Chen Yi-hsiung (died 29 March 2004) was the prime suspect in the March 19 shooting incident, a failed attempt to assassinate the president of Taiwan Chen Shui-bian, and perhaps vice president Annette Lu, on 19 March 2004, one day prior to the 2004 presidential election. Chen was unemployed and blamed the president for his economic woes.

==Finding Chen Yi-hsiung==
Working off of clues from a video that was shot near the attack, authorities spent months tracing the bullets used in the assassination attempt to an illegal gun maker. After questioning the individual, investigators were able to follow the purchase to Chen Yi-hsiung, who was found drowned in a harbour in Tainan 10 days after the attack.

==Controversy==
With the case officially closed, and the main suspect Chen Yi-hsiung dead, police have had a hard time proving their theory.
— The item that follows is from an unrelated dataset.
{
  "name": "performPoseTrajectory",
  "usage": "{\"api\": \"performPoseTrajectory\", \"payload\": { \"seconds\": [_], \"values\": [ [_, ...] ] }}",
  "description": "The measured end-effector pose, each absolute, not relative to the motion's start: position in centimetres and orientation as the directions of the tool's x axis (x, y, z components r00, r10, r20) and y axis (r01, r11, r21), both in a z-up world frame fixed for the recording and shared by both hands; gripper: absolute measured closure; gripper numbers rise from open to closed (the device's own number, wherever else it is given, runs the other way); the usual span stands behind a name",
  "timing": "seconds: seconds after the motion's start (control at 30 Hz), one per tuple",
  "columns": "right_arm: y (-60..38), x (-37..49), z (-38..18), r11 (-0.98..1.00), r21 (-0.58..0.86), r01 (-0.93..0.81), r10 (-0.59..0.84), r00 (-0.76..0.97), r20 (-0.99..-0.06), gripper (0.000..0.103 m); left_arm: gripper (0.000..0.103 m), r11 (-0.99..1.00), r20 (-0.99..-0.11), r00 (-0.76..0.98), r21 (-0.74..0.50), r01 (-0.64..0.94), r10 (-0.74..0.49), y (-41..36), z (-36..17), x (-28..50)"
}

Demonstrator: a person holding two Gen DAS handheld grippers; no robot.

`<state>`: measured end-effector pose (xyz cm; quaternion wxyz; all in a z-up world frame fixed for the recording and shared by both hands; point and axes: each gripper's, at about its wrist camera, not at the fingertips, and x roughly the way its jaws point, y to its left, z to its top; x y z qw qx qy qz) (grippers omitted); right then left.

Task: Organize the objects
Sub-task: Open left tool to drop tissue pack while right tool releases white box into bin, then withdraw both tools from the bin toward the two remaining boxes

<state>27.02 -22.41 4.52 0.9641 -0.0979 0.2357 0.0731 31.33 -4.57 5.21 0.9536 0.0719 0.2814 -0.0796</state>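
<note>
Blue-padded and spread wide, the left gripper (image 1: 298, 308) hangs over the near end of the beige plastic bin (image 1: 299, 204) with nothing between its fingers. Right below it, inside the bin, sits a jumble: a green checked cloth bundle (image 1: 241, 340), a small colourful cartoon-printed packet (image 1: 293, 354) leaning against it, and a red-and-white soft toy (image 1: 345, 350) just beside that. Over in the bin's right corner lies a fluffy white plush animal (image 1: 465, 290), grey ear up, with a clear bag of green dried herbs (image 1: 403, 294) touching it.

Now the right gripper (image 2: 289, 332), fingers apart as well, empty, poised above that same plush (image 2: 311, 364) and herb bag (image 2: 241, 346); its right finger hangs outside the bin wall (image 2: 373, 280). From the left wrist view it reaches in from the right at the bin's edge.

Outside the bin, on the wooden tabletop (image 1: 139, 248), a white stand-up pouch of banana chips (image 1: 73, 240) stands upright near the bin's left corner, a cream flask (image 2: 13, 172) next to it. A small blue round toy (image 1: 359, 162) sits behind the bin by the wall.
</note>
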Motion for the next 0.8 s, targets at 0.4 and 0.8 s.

Chen Yi-hsiung's death was officially ruled a suicide, and suicide notes (supposedly burned by his family) and a video of his wife apologizing for her husband's crime appear to confirm the police theory, but opponents of president Chen disagree with this conclusion. President Chen's foes claim that the assassination attempt was planned in order to win sympathy votes; president Chen won the election by just over 29,500 votes after the attempted assassination.